** INSTRUCTIONS TO FOLLOW **
If a record below holds a picture, drop the picture and copy everything else exactly.

** GIVEN ENTRIES **
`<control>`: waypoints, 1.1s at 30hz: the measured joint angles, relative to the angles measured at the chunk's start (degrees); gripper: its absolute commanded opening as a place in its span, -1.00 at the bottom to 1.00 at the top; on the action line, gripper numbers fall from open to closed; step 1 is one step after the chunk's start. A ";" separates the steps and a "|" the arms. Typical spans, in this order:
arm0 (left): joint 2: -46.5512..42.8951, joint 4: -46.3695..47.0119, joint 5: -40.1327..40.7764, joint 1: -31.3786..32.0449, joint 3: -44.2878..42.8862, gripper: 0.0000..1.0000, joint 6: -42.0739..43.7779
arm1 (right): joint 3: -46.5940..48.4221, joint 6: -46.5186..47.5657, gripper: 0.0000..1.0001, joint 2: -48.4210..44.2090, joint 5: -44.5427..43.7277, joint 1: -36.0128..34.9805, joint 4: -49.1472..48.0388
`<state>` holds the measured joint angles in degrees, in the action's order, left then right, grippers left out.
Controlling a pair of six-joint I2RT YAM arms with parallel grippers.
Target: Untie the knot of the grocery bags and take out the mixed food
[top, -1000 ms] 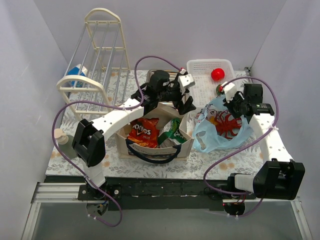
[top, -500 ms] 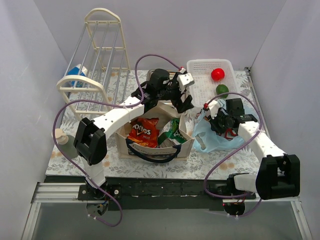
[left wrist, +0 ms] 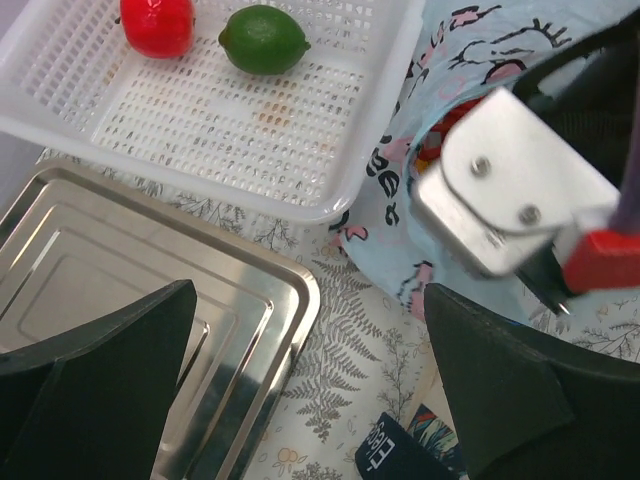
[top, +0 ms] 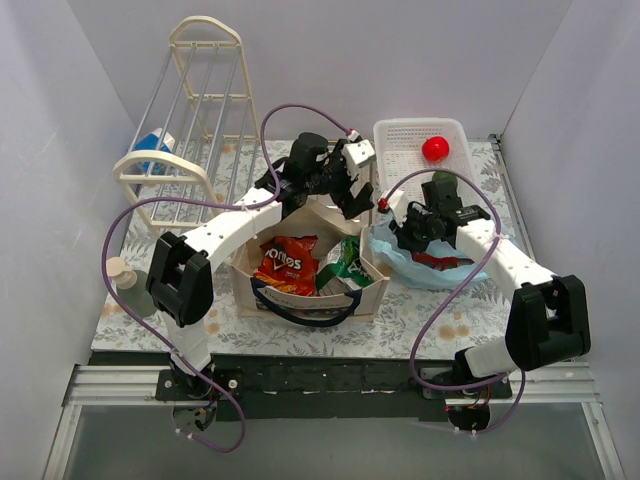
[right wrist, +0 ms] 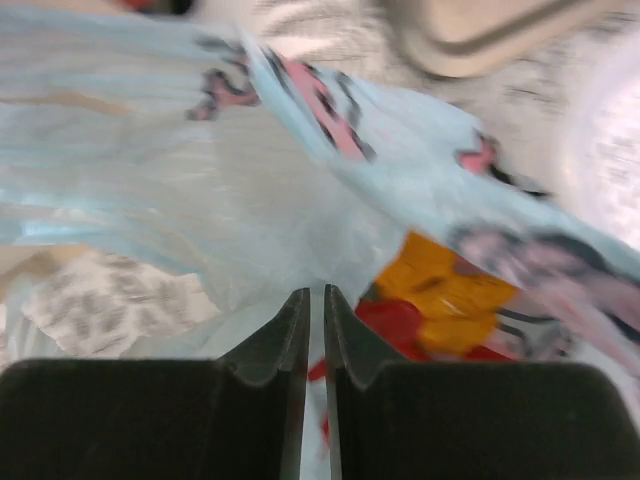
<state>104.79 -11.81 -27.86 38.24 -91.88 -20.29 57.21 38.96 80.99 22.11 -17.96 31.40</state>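
Note:
The light-blue plastic bag (top: 432, 268) lies slumped right of the beige tote (top: 372, 291). My right gripper (top: 396, 232) is at the bag's left edge, shut on a fold of its thin plastic (right wrist: 200, 200). The red lobster (right wrist: 395, 320) shows through the bag. My left gripper (top: 354, 205) hangs open and empty over the tote's back rim, its jaws wide apart in the left wrist view (left wrist: 310, 380). The Doritos bag (top: 283, 262) and green snack bag (top: 345, 262) stand in the tote. The red apple (left wrist: 157, 22) and green fruit (left wrist: 264, 38) lie in the white basket (left wrist: 200, 120).
A steel tray (left wrist: 150, 300) lies beside the basket, behind the tote. A cream wire rack (top: 190, 130) with a blue-and-white carton (top: 150, 145) stands at the back left. A small bottle (top: 125, 282) sits at the left table edge.
My right gripper has moved left and down toward the tote, pulling the blue bag with it; the bag has sunk flatter. My left gripper has drifted slightly left and back.

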 measured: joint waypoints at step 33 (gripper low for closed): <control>0.02 -0.92 -2.19 -1.90 1.53 0.96 -0.11 | 1.77 -9.01 0.14 13.11 -15.69 6.19 -12.59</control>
<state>104.81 -12.73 -30.04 36.34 -90.35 -20.40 58.98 29.95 94.11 6.42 -11.77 18.81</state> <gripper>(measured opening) 0.982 0.463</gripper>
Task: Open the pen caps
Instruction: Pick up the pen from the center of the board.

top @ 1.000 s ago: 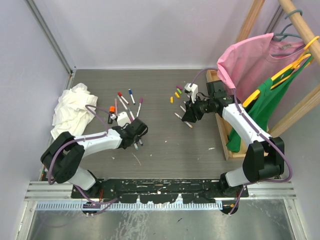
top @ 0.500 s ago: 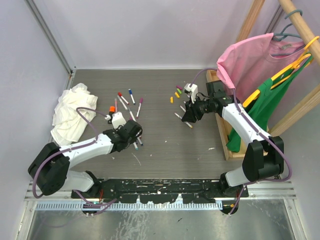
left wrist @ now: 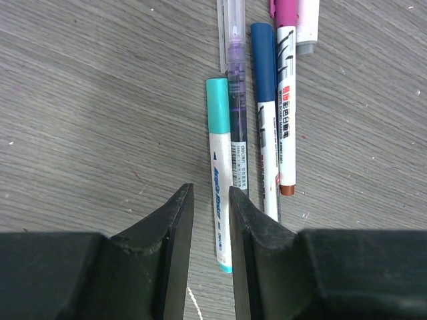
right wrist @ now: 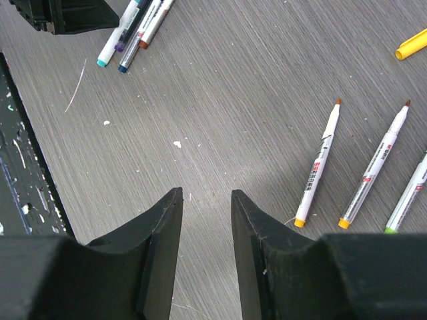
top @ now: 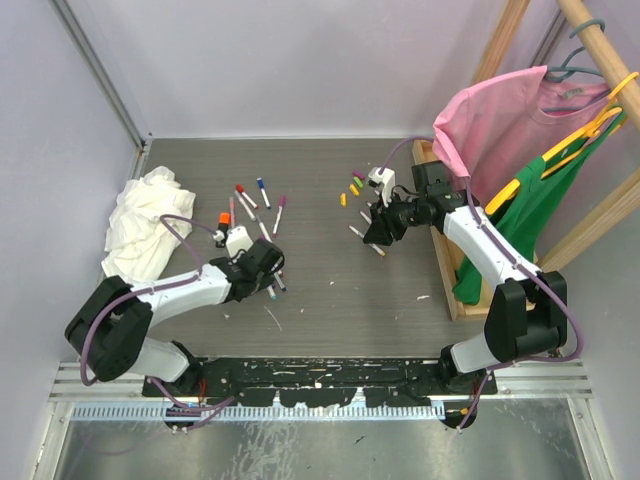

** ANSWER AREA **
`<control>`: waypoints, 1.1s at 30hz: the measured joint angles, relative to the angles measured at the chunk's start (degrees); gripper: its absolute commanded opening as a place in its span, -1.00 at the bottom to 1.00 at the top; on the action line, gripper numbers fall from open to closed; step 1 is one step after the chunk's start. A ";" separates the steps and a "|" the arms. Typical spans, in this order:
arm0 (left): joint 2: -46.5512..42.8951, joint 4: -46.3695..47.0119, joint 5: -40.1327..40.7764, joint 1: -31.3786..32.0449, joint 3: -44.2878..42.8862, gripper: 0.0000..1.0000, joint 6: -42.0739..43.7779
arm1 (right): joint 3: -46.5940..48.4221, joint 6: -46.5186..47.5657, gripper: 0.0000..1.0001, joint 2: -48.4210..44.2090, joint 5: -44.5427..43.7277, joint 1: -36.0128..34.9805, joint 4: -49.1472..48.0388
`<state>` holds the measured joint angles in degrees, in the action's order, left then right, grippers left out.
Controlling a pair of six-joint I2RT YAM arms with parallel grippers.
Target: Untie the knot of the grocery bags and take out the mixed food
[top, -1000 ms] 
[top, -500 ms] 
[left wrist, +0 ms] 
[top, +0 ms] 
[right wrist, +0 ms] 
<state>104.79 -11.81 -27.86 38.24 -91.88 -20.29 57.21 38.96 80.99 22.11 -17.96 31.40</state>
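Note:
The light-blue plastic bag (top: 432, 268) lies slumped right of the beige tote (top: 372, 291). My right gripper (top: 396, 232) is at the bag's left edge, shut on a fold of its thin plastic (right wrist: 200, 200). The red lobster (right wrist: 395, 320) shows through the bag. My left gripper (top: 354, 205) hangs open and empty over the tote's back rim, its jaws wide apart in the left wrist view (left wrist: 310, 380). The Doritos bag (top: 283, 262) and green snack bag (top: 345, 262) stand in the tote. The red apple (left wrist: 157, 22) and green fruit (left wrist: 264, 38) lie in the white basket (left wrist: 200, 120).
A steel tray (left wrist: 150, 300) lies beside the basket, behind the tote. A cream wire rack (top: 190, 130) with a blue-and-white carton (top: 150, 145) stands at the back left. A small bottle (top: 125, 282) sits at the left table edge.
My right gripper has moved left and down toward the tote, pulling the blue bag with it; the bag has sunk flatter. My left gripper has drifted slightly left and back.
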
 measured: joint waypoints at step 33 (gripper low for closed): <control>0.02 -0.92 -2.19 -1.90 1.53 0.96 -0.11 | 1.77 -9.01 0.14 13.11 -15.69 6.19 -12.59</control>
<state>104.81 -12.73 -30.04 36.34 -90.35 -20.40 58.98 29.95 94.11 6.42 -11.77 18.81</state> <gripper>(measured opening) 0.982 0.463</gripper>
Task: Open the pen caps
Instruction: Pick up the pen from the center of the board.

top @ 1.000 s ago: 
top @ 0.500 s ago: 
left wrist @ now: 
right wrist @ now: 
top @ now: 

The full answer has now been given.